What you will do => In the listing below, find each line with the string "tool" and return it.
⟨
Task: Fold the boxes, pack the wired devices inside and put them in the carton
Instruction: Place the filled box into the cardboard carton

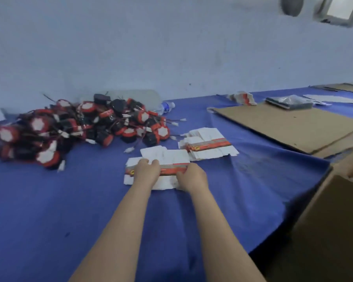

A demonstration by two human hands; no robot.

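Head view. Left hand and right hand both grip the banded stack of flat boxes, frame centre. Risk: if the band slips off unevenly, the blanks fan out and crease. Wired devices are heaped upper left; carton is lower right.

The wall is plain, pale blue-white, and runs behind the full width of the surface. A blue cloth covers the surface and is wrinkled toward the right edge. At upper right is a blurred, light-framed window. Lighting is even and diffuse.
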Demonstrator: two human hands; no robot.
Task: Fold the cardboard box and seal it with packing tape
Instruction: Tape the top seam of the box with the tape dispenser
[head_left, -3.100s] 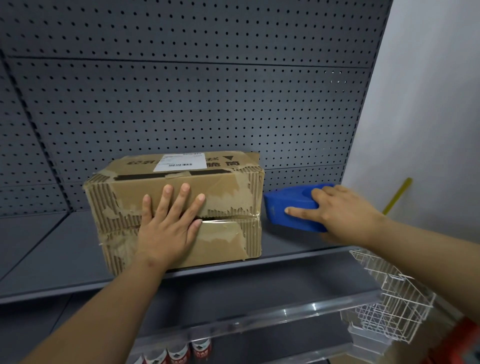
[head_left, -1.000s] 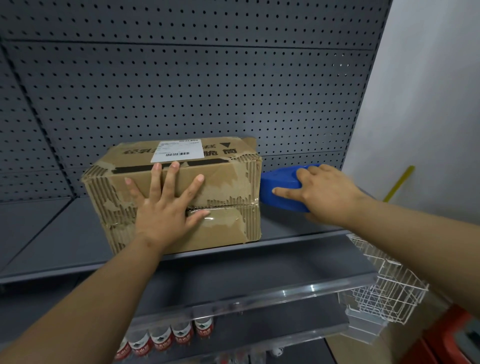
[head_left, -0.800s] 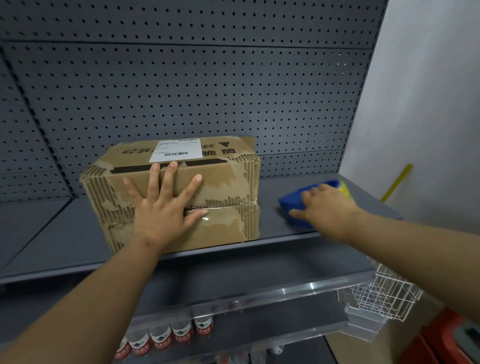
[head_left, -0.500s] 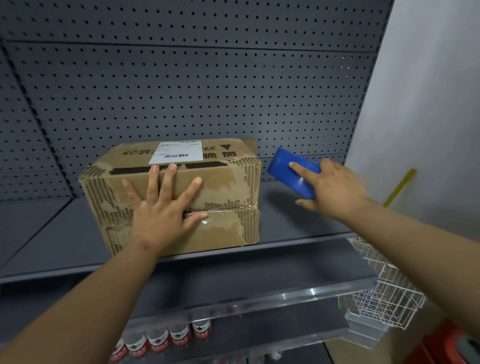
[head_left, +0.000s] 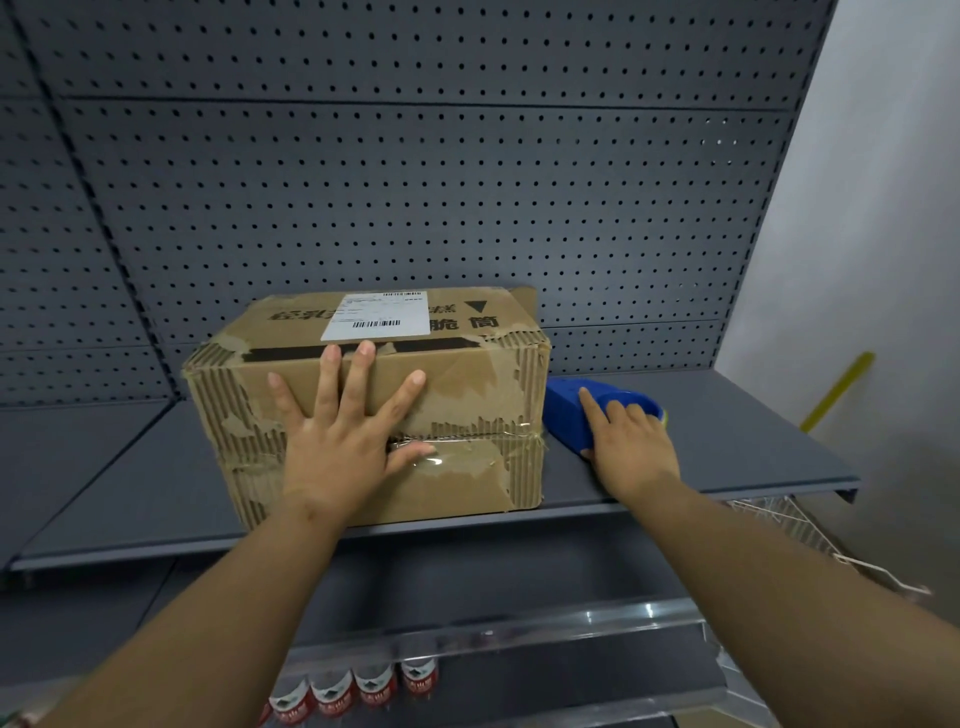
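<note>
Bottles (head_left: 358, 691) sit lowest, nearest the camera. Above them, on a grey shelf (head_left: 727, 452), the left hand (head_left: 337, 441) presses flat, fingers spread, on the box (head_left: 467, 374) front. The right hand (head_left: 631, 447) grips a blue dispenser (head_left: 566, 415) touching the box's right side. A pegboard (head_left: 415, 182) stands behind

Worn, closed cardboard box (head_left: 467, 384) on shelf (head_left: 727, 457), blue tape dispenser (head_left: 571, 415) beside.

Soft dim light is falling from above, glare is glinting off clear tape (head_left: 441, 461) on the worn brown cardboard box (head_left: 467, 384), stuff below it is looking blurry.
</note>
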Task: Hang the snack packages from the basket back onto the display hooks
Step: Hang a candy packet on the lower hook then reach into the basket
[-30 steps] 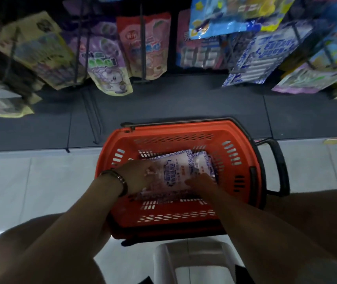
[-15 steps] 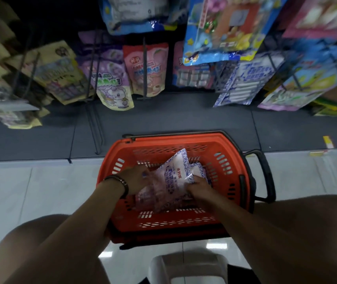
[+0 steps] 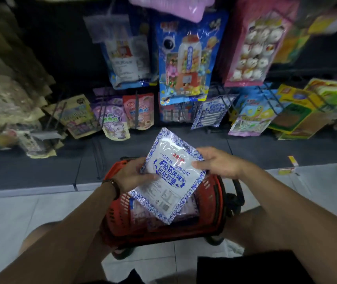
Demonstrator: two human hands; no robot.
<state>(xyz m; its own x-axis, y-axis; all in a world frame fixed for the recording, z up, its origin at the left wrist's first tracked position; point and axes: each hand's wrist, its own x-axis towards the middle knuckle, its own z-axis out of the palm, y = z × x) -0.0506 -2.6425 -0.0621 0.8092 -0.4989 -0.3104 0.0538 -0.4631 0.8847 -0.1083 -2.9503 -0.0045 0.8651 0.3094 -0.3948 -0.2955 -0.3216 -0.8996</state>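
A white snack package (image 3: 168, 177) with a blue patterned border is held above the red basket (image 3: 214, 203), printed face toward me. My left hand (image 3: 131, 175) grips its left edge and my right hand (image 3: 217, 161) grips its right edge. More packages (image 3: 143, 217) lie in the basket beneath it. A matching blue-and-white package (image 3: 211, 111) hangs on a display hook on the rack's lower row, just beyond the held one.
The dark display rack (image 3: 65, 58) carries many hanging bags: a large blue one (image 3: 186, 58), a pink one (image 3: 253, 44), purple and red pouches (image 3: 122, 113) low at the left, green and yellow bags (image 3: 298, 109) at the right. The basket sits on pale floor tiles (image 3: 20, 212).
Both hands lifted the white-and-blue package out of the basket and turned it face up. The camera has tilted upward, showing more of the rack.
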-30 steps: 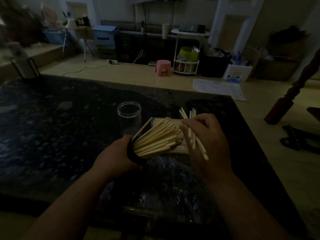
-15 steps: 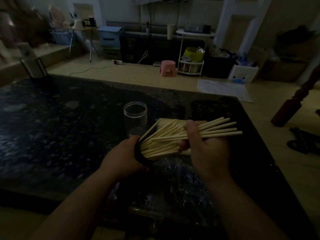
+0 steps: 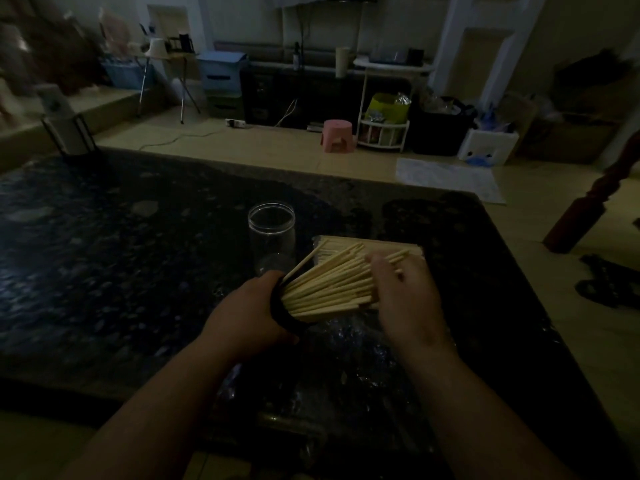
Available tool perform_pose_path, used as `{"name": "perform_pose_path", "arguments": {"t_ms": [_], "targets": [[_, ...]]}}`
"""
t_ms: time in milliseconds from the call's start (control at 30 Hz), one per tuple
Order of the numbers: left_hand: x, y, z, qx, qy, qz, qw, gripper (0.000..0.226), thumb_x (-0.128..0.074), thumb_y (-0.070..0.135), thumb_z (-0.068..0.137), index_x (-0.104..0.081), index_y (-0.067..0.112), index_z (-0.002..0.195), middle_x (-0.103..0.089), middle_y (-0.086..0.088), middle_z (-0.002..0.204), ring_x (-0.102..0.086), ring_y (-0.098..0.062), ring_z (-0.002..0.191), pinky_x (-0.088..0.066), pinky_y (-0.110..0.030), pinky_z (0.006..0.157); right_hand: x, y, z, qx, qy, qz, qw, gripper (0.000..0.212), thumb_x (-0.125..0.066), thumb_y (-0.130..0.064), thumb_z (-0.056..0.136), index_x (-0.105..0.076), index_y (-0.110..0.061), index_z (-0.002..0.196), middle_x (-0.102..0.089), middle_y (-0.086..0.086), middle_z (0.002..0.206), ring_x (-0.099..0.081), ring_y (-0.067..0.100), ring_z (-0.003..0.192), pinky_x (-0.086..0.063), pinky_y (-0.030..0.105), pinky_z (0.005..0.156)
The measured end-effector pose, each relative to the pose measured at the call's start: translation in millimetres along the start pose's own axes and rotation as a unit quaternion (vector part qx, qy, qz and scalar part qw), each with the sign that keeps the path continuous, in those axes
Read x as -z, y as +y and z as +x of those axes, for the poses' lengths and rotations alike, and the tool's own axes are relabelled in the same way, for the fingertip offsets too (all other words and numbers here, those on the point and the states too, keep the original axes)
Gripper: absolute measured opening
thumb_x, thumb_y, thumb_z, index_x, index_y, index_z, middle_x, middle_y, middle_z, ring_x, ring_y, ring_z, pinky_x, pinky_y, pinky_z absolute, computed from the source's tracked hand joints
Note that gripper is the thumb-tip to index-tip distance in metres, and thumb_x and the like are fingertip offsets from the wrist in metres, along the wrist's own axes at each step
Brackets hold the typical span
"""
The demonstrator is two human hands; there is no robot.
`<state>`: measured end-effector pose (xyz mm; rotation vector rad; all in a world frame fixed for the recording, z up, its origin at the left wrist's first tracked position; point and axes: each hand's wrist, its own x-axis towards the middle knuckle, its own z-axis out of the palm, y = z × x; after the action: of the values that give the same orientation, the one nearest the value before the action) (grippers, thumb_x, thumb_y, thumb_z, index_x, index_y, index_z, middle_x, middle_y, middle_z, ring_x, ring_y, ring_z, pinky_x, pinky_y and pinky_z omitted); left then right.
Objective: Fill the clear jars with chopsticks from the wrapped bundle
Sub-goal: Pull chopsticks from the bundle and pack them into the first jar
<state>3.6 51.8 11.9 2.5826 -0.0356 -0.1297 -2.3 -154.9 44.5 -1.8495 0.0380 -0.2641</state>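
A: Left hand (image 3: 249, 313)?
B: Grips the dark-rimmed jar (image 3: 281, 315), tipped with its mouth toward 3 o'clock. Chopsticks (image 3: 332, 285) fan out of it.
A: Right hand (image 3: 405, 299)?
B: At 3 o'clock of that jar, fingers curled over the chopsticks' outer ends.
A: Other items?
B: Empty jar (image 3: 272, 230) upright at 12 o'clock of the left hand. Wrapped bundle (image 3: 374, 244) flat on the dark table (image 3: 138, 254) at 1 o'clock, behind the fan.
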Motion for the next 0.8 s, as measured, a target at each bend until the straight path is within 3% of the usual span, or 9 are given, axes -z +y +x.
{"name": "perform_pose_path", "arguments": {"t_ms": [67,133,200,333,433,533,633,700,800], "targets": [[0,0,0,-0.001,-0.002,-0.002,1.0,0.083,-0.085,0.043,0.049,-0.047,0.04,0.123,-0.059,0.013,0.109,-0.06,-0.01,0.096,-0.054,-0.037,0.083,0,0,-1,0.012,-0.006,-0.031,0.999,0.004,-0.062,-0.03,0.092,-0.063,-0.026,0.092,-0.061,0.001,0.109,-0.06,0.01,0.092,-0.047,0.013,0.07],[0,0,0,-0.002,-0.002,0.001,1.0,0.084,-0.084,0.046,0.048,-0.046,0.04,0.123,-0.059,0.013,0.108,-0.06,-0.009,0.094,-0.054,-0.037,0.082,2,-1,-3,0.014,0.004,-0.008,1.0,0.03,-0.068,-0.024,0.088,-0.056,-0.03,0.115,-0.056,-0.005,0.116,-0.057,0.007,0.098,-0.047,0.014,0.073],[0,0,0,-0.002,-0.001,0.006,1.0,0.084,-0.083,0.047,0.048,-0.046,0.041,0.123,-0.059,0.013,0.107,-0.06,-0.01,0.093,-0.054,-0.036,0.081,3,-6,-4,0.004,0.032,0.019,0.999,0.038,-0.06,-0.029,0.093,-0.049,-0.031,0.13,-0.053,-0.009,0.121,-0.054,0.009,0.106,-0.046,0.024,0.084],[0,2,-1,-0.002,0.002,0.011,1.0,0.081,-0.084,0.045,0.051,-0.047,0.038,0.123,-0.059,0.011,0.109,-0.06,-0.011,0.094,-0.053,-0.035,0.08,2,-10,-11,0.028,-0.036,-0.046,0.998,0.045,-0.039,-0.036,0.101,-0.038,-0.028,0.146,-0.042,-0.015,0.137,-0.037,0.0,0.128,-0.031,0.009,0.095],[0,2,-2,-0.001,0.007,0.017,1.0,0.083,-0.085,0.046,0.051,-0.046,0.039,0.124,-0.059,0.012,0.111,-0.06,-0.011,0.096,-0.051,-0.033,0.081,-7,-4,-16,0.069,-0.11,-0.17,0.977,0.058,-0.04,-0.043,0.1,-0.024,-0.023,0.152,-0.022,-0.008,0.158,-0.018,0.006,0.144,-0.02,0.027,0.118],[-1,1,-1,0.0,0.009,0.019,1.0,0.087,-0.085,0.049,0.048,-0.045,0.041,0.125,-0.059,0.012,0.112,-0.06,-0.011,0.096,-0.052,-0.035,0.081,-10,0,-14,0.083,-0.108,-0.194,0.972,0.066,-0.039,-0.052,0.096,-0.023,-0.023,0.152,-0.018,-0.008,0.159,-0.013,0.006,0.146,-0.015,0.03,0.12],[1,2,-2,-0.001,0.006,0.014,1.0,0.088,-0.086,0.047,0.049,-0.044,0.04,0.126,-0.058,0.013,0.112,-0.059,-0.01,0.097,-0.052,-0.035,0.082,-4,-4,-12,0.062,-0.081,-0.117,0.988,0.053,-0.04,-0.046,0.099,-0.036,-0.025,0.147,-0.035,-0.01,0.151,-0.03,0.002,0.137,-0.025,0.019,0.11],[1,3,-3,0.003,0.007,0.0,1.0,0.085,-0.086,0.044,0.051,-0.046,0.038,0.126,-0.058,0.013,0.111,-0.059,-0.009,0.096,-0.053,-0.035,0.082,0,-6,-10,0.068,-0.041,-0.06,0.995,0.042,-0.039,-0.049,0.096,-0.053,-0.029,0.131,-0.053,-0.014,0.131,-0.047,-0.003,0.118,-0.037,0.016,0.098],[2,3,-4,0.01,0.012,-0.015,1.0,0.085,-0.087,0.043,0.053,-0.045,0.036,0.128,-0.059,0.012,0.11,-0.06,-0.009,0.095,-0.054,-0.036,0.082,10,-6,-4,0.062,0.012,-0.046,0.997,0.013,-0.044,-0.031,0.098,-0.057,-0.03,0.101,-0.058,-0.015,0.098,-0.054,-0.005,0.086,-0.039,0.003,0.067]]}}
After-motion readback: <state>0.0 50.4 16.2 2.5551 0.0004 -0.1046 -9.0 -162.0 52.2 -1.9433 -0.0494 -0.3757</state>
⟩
Output below =>
Available tool perform_pose_path, used as `{"name": "perform_pose_path", "arguments": {"t_ms": [_], "targets": [[_, ...]]}}`
Read x as -z, y as +y and z as +x of those axes, for the poses' lengths and rotations alike, and the tool's own axes are relabelled in the same way, for the fingertip offsets too (all other words and numbers here, those on the point and the states too, keep the original axes)

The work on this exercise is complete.